- _THE TASK_
Further down are entries; set down exactly and only the lines from the one with "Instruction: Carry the" up to and including the one with "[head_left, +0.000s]", dropping each picture.

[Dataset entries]
■ ■ ■ ■
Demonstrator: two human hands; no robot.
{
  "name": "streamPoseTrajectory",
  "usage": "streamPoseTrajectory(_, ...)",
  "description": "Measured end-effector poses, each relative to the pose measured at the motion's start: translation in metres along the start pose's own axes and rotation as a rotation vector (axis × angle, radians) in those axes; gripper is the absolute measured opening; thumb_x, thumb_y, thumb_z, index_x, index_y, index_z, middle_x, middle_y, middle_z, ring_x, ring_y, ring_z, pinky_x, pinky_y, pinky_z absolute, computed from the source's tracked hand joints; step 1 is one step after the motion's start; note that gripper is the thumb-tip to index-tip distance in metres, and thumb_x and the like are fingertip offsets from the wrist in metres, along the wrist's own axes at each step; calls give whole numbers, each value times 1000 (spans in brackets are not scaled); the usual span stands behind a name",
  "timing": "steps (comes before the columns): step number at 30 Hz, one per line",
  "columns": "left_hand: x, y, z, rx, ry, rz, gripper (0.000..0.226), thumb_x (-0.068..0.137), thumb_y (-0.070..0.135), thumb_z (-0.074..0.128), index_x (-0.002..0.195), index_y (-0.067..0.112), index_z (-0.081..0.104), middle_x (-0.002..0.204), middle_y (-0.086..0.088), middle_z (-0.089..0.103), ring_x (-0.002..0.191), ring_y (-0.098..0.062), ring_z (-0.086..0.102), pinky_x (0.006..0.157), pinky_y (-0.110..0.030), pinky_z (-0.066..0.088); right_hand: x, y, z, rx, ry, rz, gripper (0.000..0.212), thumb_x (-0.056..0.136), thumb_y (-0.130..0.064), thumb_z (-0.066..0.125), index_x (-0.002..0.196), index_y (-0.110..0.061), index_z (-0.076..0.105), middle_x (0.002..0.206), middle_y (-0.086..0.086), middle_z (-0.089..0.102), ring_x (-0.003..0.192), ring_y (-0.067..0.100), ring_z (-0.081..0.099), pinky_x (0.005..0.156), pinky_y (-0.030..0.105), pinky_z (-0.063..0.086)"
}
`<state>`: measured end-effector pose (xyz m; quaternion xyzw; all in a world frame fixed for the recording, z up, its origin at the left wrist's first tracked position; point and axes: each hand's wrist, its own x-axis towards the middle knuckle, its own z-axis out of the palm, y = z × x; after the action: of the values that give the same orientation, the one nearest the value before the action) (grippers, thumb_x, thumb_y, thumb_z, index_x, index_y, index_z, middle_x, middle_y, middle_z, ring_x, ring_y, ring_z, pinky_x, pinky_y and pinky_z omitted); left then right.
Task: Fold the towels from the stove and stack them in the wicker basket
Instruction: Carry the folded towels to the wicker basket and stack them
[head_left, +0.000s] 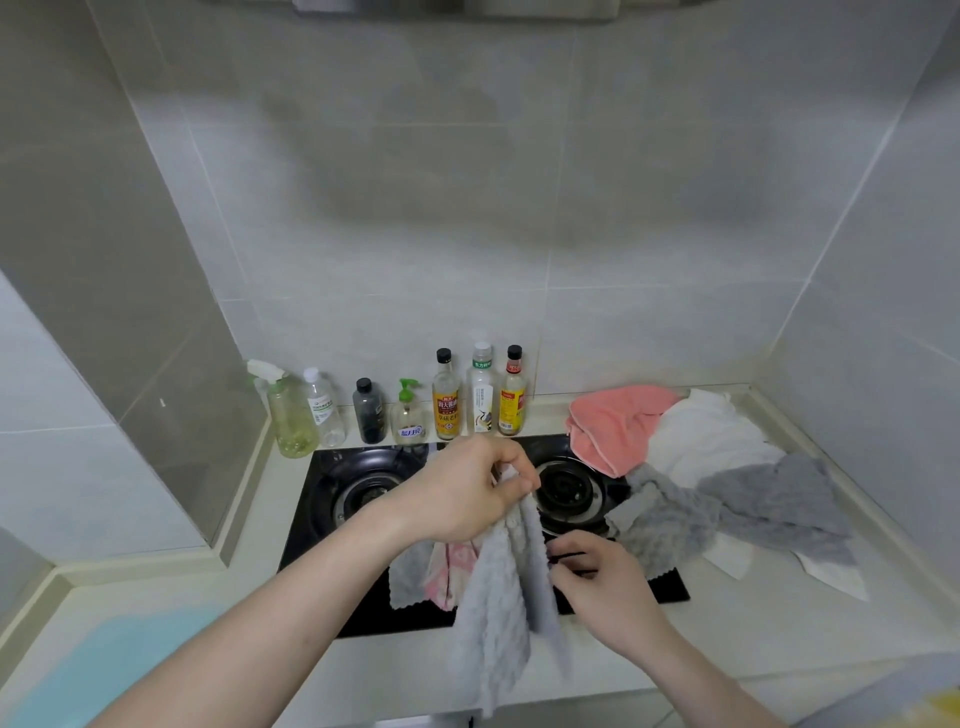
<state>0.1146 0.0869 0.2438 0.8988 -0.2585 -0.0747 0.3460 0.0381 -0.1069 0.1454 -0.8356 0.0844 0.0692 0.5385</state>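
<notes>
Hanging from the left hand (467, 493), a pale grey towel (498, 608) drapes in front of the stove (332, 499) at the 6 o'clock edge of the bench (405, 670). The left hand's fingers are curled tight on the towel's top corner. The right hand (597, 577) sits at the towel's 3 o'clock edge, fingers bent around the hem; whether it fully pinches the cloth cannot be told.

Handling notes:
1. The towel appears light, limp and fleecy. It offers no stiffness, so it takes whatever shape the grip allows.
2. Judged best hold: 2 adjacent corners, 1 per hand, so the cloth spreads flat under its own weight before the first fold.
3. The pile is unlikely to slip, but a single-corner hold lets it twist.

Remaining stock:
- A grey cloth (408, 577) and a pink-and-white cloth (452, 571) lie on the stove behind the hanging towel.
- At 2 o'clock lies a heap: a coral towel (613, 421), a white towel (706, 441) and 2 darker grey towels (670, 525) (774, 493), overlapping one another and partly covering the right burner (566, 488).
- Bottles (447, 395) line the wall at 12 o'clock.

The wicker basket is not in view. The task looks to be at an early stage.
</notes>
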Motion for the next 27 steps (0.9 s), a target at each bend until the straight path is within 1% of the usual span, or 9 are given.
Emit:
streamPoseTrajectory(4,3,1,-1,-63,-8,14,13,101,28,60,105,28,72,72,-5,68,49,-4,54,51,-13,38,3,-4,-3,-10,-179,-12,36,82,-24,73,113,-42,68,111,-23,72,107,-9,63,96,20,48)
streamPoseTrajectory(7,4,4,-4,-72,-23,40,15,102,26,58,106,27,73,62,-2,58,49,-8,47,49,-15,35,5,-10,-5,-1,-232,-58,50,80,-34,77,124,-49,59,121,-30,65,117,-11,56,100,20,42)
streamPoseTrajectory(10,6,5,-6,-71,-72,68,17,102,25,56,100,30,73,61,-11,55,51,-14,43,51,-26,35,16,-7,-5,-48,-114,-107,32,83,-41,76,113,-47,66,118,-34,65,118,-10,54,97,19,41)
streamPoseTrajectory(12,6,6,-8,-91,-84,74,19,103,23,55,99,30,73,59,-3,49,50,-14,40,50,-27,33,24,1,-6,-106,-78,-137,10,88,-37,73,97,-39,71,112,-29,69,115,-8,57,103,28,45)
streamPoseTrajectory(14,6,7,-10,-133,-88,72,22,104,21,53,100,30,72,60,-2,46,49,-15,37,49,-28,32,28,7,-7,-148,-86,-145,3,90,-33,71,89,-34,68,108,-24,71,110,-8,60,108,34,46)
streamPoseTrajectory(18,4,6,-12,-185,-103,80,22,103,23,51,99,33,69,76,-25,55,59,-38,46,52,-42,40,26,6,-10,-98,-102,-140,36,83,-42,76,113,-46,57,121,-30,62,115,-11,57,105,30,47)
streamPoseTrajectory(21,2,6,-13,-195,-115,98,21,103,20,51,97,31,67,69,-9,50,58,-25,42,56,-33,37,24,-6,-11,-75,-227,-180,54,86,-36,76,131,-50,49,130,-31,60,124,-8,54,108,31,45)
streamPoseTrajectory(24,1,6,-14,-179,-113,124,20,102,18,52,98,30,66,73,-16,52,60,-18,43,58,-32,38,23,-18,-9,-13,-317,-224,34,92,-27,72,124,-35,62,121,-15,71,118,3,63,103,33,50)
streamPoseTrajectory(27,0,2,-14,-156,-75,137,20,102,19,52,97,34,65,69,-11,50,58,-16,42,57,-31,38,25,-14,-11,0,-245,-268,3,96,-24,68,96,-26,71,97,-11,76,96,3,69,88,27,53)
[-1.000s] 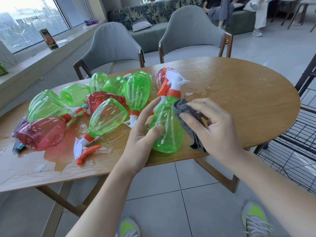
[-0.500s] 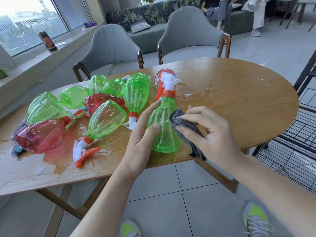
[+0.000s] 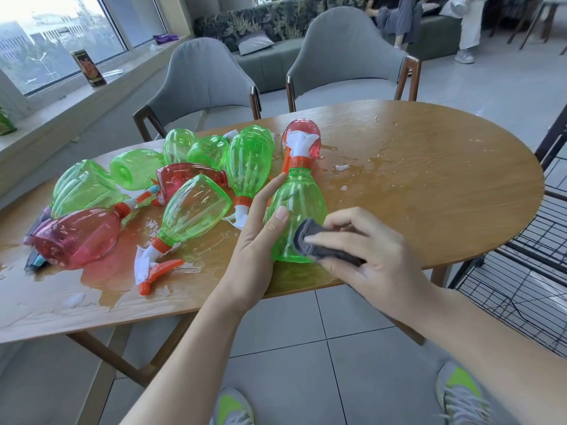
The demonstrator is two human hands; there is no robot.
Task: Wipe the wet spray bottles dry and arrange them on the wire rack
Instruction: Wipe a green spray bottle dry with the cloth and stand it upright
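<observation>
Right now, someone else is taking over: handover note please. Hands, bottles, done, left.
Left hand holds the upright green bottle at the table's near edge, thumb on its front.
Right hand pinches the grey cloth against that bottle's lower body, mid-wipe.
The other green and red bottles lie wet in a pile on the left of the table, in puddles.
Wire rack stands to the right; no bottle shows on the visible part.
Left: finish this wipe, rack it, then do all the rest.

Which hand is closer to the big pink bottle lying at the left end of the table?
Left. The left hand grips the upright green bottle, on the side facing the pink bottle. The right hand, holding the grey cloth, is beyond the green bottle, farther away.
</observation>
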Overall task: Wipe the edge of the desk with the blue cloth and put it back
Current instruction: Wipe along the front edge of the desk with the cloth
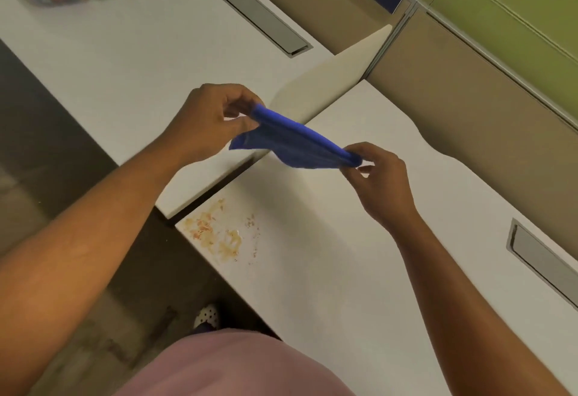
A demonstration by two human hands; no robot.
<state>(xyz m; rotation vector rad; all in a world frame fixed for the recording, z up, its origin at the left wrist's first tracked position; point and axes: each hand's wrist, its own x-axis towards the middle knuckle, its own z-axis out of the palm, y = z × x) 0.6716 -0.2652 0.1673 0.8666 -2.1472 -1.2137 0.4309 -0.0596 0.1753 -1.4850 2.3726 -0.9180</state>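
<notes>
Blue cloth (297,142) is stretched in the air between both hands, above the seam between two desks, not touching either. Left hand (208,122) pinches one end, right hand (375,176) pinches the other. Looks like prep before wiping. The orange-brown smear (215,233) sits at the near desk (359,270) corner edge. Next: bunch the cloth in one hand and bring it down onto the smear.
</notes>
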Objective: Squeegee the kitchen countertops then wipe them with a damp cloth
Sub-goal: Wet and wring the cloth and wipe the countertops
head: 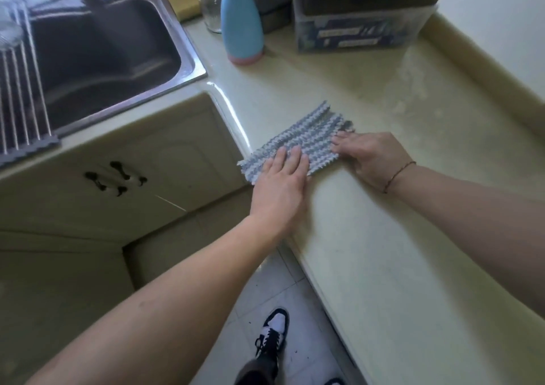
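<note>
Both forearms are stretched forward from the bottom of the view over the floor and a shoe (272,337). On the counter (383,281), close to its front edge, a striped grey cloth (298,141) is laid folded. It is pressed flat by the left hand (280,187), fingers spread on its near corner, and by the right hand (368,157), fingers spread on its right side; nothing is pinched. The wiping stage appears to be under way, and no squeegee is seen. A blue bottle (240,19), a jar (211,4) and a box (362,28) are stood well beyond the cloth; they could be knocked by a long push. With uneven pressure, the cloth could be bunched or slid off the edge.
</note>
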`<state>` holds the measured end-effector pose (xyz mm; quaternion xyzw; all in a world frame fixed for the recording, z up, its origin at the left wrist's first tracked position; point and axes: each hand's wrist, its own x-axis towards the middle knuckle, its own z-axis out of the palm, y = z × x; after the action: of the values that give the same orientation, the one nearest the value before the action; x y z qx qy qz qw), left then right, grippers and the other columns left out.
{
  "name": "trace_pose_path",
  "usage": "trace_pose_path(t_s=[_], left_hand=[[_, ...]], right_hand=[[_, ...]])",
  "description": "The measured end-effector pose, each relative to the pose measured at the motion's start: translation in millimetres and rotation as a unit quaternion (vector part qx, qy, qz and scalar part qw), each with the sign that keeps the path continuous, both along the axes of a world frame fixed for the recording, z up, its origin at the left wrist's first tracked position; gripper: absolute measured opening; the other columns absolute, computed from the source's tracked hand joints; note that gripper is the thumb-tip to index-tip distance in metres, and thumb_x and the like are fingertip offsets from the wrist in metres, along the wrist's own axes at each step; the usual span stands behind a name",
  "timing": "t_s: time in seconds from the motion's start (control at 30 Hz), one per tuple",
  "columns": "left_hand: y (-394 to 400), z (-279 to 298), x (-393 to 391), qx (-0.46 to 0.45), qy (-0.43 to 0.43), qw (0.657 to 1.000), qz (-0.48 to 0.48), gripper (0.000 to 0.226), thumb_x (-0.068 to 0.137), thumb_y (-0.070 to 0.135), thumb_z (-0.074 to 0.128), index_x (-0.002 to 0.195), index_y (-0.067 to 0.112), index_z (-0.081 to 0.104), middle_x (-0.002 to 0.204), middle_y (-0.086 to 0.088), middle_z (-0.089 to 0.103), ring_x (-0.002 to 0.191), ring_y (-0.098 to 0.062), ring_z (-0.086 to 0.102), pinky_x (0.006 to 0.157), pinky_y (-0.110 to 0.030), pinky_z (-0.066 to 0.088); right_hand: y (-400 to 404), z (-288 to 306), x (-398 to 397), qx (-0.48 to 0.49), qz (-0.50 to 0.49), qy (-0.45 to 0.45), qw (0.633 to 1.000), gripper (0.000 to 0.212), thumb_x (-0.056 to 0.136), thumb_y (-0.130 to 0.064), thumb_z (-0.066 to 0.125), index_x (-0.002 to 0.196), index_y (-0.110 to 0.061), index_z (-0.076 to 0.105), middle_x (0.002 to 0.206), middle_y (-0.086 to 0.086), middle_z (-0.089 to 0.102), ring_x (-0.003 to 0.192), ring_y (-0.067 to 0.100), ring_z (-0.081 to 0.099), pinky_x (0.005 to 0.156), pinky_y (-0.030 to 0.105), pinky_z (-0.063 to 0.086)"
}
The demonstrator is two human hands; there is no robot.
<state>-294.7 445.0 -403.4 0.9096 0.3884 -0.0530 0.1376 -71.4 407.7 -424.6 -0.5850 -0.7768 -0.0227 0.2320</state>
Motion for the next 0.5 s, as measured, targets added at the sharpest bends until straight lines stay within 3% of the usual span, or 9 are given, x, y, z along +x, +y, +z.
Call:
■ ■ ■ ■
- _RESULT FOR THIS EXERCISE_
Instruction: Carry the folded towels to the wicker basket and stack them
[head_left, +0.000s] 

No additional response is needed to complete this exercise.